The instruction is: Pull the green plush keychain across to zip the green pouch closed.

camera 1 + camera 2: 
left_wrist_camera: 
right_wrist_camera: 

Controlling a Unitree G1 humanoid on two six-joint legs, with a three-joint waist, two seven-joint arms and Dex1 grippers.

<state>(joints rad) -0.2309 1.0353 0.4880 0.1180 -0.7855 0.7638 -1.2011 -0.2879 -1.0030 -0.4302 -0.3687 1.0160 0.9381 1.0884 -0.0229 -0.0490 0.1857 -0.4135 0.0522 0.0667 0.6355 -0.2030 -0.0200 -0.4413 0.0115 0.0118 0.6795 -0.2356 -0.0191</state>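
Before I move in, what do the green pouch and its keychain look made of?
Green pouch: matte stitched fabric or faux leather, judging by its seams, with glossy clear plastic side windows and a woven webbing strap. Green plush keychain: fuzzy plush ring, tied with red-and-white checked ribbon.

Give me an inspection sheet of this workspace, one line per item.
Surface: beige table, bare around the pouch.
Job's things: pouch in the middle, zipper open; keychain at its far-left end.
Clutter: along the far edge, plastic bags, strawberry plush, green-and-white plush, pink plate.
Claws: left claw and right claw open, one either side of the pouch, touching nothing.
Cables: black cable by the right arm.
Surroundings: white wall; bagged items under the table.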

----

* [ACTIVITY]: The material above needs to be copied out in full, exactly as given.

* [SOLUTION]:
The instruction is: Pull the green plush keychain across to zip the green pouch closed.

camera 1 + camera 2: 
left_wrist_camera: 
right_wrist_camera: 

Controlling a Unitree G1 humanoid on two six-joint legs, with a three-joint waist, two seven-joint arms and Dex1 grippers.

<state>(joints rad) -0.2309 1.0353 0.4880 0.1180 -0.7855 0.7638 -1.2011 -0.2879 -1.0030 -0.4302 -0.3687 1.0160 0.9381 1.0884 -0.0229 -0.0490 0.1857 -0.4135 0.0522 0.0667 0.6355 -0.2030 -0.0200 -0.4413 0.0115 0.0118 0.6795 -0.2356 -0.0191</state>
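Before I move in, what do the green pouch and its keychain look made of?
Green pouch: matte stitched fabric or faux leather, judging by its seams, with glossy clear plastic side windows and a woven webbing strap. Green plush keychain: fuzzy plush ring, tied with red-and-white checked ribbon.

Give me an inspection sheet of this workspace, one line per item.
Surface: beige table, bare around the pouch.
Job's things: pouch in the middle, zipper open; keychain at its far-left end.
Clutter: along the far edge, plastic bags, strawberry plush, green-and-white plush, pink plate.
Claws: left claw and right claw open, one either side of the pouch, touching nothing.
Cables: black cable by the right arm.
Surroundings: white wall; bagged items under the table.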

There is nothing else to the answer.